Alle ricostruzioni definite «fantomatiche», risponde rilanciando sulla «creatura politica» di suo padre. «Credo sia del tutto naturale che io guardi con attenzione e affetto» a Forza Italia, sottolinea la primogenita del Cavaliere. Che - secondo quanto raccontano i ben informati - si sta appassionando sempre di più al partito. «È un rapporto che si esprime nel pieno rispetto dei ruoli e dell’autonomia della classe dirigente», precisa l’imprenditrice. Che tiene a ribadire il "legame ideale con l’intero centrodestra", perché «parte integrante e imprescindibile» dell’eredità politica del padre.

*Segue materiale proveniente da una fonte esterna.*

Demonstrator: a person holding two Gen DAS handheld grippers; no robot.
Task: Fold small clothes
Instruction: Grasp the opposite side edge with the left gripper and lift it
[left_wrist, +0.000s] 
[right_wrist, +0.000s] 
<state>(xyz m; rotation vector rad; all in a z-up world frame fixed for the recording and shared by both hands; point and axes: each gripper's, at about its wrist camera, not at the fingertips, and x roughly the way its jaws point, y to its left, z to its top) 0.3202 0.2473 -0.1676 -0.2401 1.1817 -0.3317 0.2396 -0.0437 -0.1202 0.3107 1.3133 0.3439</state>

«Giusto ripetere da che parte sta FI», commenta un big azzurro. «Non ci discostiamo dal centrodestra, ci fa perdere voti», si ragiona nella minoranza. A dimostrazione che quando interviene la presidente di Fininvest il rumore di fondo di un partito in fermento tende a diminuire. E se lei continua a guardare «con attenzione» a FI, gli alleati guardano con attenzione a cosa succede in Forza Italia. E tra chi osserva con interesse «l'attivismo» di Marina, a partire dall’ultimo faccia a faccia con Luca Zaia, non si fa a meno di notare uno scenario: tra i tanti incontri quello che manca, e che molti attendono, è proprio quello tra Marina e la premier Giorgia Meloni. «È libera di parlare con tutti», rivendicano gli azzurri più vicini all’imprenditrice. Mentre raccontano una famiglia Berlusconi che vedrebbe di buon occhio una posizione più assertiva e meno cedevole di Antonio Tajani all’interno della coalizione. Una posizione che non chiuda al dialogo con gli altri partiti - ma che non conduca alla rottura di un’alleanza finora stabile.
Ma alla svolta impressa dalla primogenita del Cav non sembrano seguire nuovi scossoni nel partito, almeno non a stretto giro. Tra i capannelli in Transatlantico il nome dell’ad Fininvest Danilo Pellegrino è ricorrente quando si parla di figure particolarmente attive. Mentre Roberto Occhiuto continua a lavorare a un nuovo evento a Milano a giugno per rilanciare il centrodestra liberale. «Bene tutto ciò che aiuta il partito a cambiare e a stare al passo coi tempi», si ragiona nella minoranza. Che intanto lamenta un’impasse nei congressi regionali.